--- Your task ---
Apart from the pictures, every line below needs to be reproduced verbatim.
*** Opening of Source data ***
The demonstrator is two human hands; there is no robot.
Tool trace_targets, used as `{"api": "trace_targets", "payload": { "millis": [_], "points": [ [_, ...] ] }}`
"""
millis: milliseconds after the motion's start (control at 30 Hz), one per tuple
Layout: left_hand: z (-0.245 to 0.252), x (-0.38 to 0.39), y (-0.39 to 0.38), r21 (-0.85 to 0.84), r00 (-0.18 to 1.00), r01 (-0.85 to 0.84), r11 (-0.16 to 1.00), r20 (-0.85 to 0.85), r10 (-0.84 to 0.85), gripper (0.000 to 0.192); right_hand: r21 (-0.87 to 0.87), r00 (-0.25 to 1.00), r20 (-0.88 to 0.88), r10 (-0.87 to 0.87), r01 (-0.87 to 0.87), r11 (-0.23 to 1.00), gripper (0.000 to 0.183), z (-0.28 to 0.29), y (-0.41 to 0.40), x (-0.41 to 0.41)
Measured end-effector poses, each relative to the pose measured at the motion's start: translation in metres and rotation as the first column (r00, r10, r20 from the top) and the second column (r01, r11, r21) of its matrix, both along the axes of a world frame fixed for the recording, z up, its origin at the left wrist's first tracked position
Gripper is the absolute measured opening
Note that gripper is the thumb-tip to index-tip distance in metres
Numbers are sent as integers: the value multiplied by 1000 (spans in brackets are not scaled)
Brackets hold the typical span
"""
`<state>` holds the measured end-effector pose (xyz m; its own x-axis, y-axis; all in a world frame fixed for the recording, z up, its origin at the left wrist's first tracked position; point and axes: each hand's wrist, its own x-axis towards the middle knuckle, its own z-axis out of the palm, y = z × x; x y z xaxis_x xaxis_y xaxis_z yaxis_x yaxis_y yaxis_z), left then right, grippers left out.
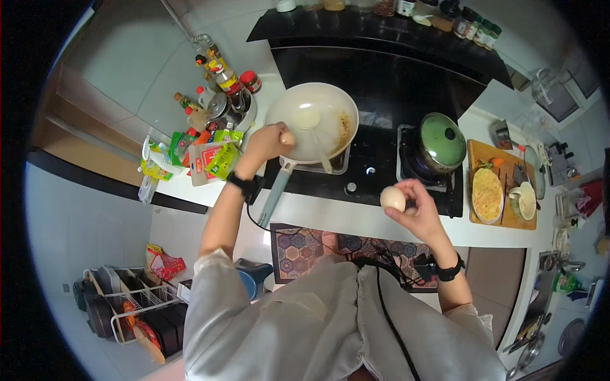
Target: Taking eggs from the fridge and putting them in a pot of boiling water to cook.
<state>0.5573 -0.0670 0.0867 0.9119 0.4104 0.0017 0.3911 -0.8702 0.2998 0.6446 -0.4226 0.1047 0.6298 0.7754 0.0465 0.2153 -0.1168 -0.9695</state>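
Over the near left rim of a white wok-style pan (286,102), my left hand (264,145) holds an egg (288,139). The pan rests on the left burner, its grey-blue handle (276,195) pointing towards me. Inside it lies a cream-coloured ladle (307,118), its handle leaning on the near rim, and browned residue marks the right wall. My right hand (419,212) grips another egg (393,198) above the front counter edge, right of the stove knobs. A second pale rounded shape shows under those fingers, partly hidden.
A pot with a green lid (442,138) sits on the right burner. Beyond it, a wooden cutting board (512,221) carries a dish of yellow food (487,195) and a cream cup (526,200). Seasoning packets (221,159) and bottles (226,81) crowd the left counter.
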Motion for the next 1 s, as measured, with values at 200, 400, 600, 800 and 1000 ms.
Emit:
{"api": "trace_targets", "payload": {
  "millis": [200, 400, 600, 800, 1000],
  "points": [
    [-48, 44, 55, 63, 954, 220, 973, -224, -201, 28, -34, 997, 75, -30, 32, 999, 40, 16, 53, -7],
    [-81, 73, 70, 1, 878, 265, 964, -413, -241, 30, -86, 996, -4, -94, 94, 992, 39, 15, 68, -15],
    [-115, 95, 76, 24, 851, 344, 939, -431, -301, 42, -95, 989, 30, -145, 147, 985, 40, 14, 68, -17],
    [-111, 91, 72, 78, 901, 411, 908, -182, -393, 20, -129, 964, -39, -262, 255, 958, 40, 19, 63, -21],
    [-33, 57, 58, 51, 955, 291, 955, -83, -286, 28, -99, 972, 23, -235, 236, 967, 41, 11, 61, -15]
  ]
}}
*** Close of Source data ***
--- Solution for this problem ---
The demonstrator is two human hands; there is no robot.
Tool trace_targets, used as `{"api": "trace_targets", "payload": { "millis": [_], "points": [ [_, ...] ] }}`
"""
millis: milliseconds after the motion's start (control at 30 Hz), one per tuple
Layout: left_hand: z (-0.245 to 0.252), x (-0.38 to 0.39), y (-0.39 to 0.38), r21 (-0.85 to 0.84), r00 (-0.18 to 1.00), r01 (-0.85 to 0.84), r11 (-0.16 to 1.00), r20 (-0.85 to 0.85), r10 (-0.84 to 0.85), gripper (0.000 to 0.192); right_hand: r21 (-0.87 to 0.87), r00 (-0.25 to 1.00), r20 (-0.88 to 0.88), r10 (-0.87 to 0.87), r01 (-0.87 to 0.87), r11 (-0.23 to 1.00), gripper (0.000 to 0.183), z (-0.28 to 0.29), y (-0.41 to 0.40), x (-0.41 to 0.41)
Measured end-effector poses, each relative to the pose measured at the motion's start: translation in metres and rotation as the first column (r00, r10, r20 from the top) and the second column (r01, r11, r21) of its matrix, both along the axes of a world frame fixed for the recording, z up, its origin at the left wrist's first tracked position
Gripper is the absolute measured opening
Note that gripper is the thumb-tip to index-tip distance in metres
Numbers are sent as integers: the value multiplied by 1000 (spans in brackets are not scaled)
Brackets hold the typical span
"""
`<state>` holds the measured end-effector pose (xyz m; its own x-axis, y-axis; all in a world frame fixed for the recording, z up, its origin at the left wrist's first tracked position; point and axes: each hand's wrist, its own x-axis towards the middle knuckle, its own z-axis out of the palm, y = z × x; x y z xaxis_x xaxis_y xaxis_z yaxis_x yaxis_y yaxis_z), left then right, grippers left out.
Target: Taking eggs from the fridge and putting them in a pot of boiling water to cook.
<state>0.5573 -0.0670 0.0867 0.9119 0.4104 0.0017 0.3911 -0.8702 0.2998 0.6446 -0.4226 0.1047 0.6298 0.7754 0.0465 0.2153 -0.1168 -0.9695</state>
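Over the near left rim of a white wok-style pan (286,102), my left hand (264,145) holds an egg (288,139). The pan rests on the left burner, its grey-blue handle (276,195) pointing towards me. Inside it lies a cream-coloured ladle (307,118), its handle leaning on the near rim, and browned residue marks the right wall. My right hand (419,212) grips another egg (393,198) above the front counter edge, right of the stove knobs. A second pale rounded shape shows under those fingers, partly hidden.
A pot with a green lid (442,138) sits on the right burner. Beyond it, a wooden cutting board (512,221) carries a dish of yellow food (487,195) and a cream cup (526,200). Seasoning packets (221,159) and bottles (226,81) crowd the left counter.
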Motion for the next 1 s, as measured, with values at 200, 400, 600, 800 and 1000 ms.
Emit:
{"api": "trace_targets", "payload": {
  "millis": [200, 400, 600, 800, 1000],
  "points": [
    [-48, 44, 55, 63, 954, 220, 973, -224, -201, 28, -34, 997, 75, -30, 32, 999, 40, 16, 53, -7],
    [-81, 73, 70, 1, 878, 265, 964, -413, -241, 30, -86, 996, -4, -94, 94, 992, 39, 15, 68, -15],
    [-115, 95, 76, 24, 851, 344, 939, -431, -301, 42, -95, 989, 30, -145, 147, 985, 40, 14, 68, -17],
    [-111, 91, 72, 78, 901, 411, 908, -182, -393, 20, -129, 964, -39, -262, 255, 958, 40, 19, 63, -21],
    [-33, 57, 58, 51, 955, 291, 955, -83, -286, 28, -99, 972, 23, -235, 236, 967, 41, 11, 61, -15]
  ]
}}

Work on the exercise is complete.